What does virus testing tell you?

This test tells us if a patient is actively infected with the COVID-19 virus. Virus testing is used mainly for the diagnosis of COVID-19.

When should it be done?

The virus test works best during the first seven days of symptoms.

The coronavirus can be detected in swabs even before symptoms of illness first appear. This is why people can be infectious for a few days before the onset of symptoms, which usually appear about 5 days after the virus infects. Some people have no symptoms throughout their infection but are positive on the virus test and infectious to others. After a few days of illness, the concentration of the virus falls (as seen in swab samples) and the symptoms of the illness usually recede. 

Accuracy of the test

In a person with COVID-19, the test is less likely to give a positive result late in the course of infection once the virus has been cleared by the immune system, or if an inadequate sample is taken from the nose or throat. There are concerns that the rate of ‘false negative’ test results could be as high as 30% and a significant number of people are wrongly being told they do not have the virus.

Antibody test

Antibody tests check your blood by looking for antibodies, which may tell you if you had a past infection with the virus that causes COVID-19. Antibodies are protein structures that are produced by the immune system in response to certain infections. The antibody can help fight off infections and can provide protection against getting that disease again (immunity). Antibodies are disease-specific. For example, measles antibodies will protect you from getting measles if you are exposed to it.

The antibody test detects the presence of antibodies as a marker of past infection. The antibody test (blood test) will only detect infections after the immune system has produced antibodies that recognize the virus. This happens approximately 7–10 days after symptoms develop.
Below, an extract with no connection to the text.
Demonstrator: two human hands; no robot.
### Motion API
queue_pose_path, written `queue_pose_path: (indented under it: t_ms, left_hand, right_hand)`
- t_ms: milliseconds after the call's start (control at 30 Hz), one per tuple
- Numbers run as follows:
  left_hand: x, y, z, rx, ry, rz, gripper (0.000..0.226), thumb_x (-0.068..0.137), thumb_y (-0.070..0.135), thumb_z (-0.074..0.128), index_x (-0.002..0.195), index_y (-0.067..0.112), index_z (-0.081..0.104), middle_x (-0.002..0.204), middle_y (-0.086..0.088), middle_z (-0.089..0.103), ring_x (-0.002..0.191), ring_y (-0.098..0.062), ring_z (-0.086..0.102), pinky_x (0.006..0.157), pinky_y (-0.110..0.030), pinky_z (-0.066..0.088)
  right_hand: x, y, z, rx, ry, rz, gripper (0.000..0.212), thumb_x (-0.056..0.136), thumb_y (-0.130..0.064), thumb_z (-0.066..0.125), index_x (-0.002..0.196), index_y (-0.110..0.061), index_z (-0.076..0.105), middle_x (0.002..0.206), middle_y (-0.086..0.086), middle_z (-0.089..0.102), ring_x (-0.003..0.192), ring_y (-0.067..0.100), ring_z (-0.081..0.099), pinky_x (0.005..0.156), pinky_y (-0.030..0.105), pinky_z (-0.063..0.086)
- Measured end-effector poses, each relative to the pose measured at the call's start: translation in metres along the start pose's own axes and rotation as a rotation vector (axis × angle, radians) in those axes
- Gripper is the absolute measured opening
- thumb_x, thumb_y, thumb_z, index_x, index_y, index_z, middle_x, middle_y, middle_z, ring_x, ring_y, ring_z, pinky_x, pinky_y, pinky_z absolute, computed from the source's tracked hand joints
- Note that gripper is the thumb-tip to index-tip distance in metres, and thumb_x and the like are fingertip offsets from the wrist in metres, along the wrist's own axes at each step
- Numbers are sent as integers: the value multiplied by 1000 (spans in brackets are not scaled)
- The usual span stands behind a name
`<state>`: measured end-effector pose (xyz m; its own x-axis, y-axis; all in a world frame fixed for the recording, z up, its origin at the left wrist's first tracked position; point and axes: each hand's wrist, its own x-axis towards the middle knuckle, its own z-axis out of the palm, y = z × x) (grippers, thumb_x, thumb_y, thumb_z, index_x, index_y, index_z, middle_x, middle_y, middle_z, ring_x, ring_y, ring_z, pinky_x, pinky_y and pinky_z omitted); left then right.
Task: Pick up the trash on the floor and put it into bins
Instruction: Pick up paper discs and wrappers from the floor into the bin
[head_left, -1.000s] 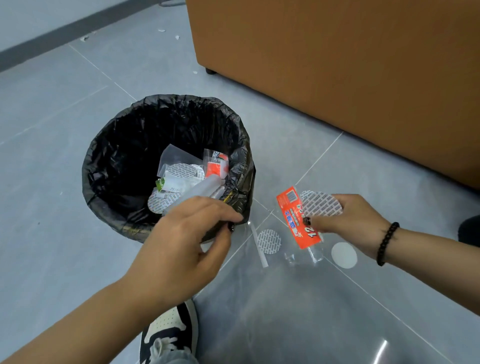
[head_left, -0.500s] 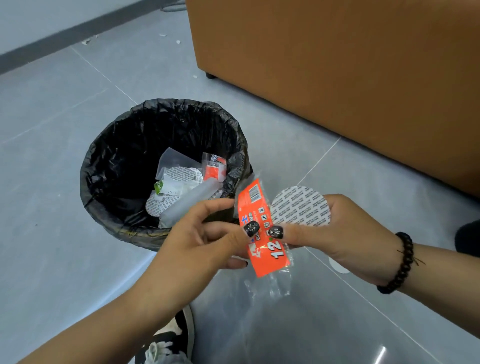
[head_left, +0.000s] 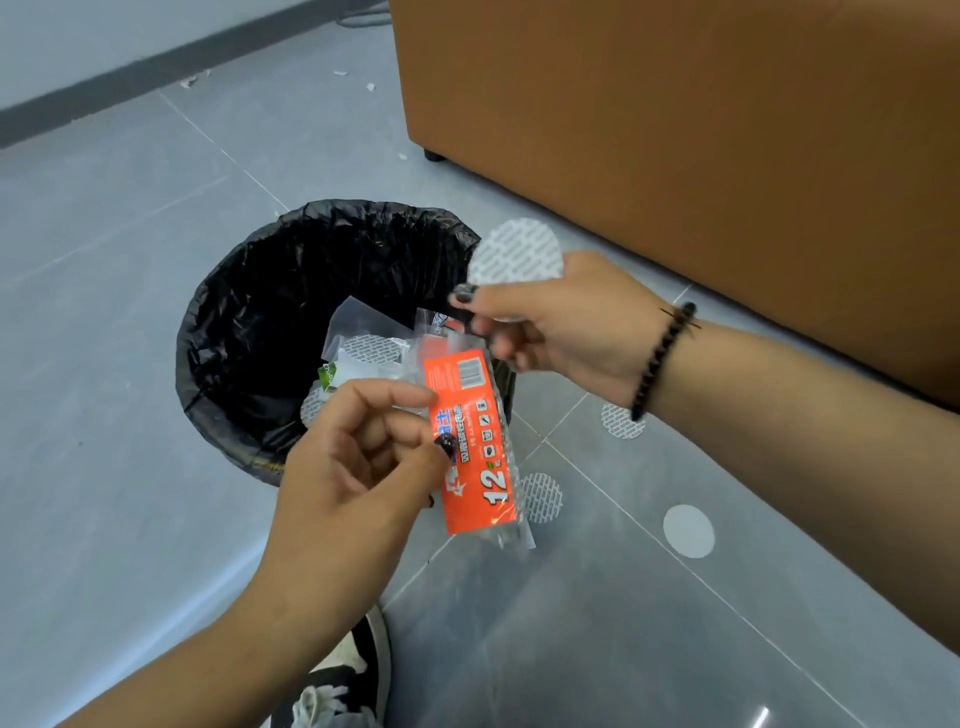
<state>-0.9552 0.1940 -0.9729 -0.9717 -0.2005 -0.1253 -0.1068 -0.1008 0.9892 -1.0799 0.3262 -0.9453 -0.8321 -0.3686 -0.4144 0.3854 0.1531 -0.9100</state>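
Observation:
A round bin lined with a black bag (head_left: 249, 322) stands on the grey floor and holds clear wrappers and foil discs. My left hand (head_left: 358, 467) pinches an orange plastic wrapper (head_left: 470, 441) marked "12" at the bin's near right rim. My right hand (head_left: 561, 322) is over the bin's right rim and pinches a round patterned foil disc (head_left: 517, 252). Three more discs lie on the floor to the right: a patterned disc (head_left: 621, 421), a second patterned disc (head_left: 543, 499) and a plain white disc (head_left: 688, 531).
A brown cabinet (head_left: 701, 130) on small feet stands close behind the bin at the upper right. Small paper scraps (head_left: 369, 85) lie near the far wall. My black-and-white shoe (head_left: 343, 680) is at the bottom, just in front of the bin.
The orange wrapper passed from my right hand to my left hand. My right hand rose with the foil disc toward the bin's right rim.

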Motion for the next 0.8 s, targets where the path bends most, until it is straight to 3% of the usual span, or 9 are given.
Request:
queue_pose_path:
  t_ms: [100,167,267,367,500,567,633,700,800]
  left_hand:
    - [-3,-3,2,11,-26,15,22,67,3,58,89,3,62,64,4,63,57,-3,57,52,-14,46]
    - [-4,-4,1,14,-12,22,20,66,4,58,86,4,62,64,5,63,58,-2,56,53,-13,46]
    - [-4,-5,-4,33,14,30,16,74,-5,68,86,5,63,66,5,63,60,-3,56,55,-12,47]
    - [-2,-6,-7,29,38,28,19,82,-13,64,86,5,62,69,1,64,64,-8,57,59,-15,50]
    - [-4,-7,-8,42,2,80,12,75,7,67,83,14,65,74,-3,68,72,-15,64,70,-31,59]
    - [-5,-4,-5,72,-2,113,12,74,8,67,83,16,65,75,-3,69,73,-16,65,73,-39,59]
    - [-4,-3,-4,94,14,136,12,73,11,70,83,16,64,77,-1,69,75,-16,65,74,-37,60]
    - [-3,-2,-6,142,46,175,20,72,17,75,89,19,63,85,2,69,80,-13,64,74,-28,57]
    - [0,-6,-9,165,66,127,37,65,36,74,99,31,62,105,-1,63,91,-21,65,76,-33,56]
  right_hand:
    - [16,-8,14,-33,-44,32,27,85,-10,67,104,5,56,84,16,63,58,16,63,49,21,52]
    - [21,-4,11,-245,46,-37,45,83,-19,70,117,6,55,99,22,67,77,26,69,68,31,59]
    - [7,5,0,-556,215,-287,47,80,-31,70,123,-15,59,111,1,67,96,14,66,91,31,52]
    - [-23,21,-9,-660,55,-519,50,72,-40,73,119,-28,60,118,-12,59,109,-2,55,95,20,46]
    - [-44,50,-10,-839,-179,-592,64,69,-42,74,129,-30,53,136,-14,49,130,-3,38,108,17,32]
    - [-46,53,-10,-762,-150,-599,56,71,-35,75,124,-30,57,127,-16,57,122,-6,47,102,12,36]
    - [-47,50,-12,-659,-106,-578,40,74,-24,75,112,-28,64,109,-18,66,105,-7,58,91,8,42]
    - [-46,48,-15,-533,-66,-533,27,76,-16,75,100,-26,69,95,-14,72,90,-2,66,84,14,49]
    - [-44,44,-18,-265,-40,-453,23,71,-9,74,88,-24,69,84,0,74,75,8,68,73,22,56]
Tests carried out a week after a patient develops symptoms will detect only 30% of people who had COVID-19 infection. Accuracy increases to 72% at two weeks and to 94% in the third week. Some people may take even longer to develop antibodies, and some people who are infected may not ever develop antibodies.

Interpretation of the antibody test is complex for non-medical people. Basically having antibodies to the virus that causes COVID-19 may provide protection from getting infected with the virus again. If it does, we do not know how much protection the antibodies may provide or how long this protection may last.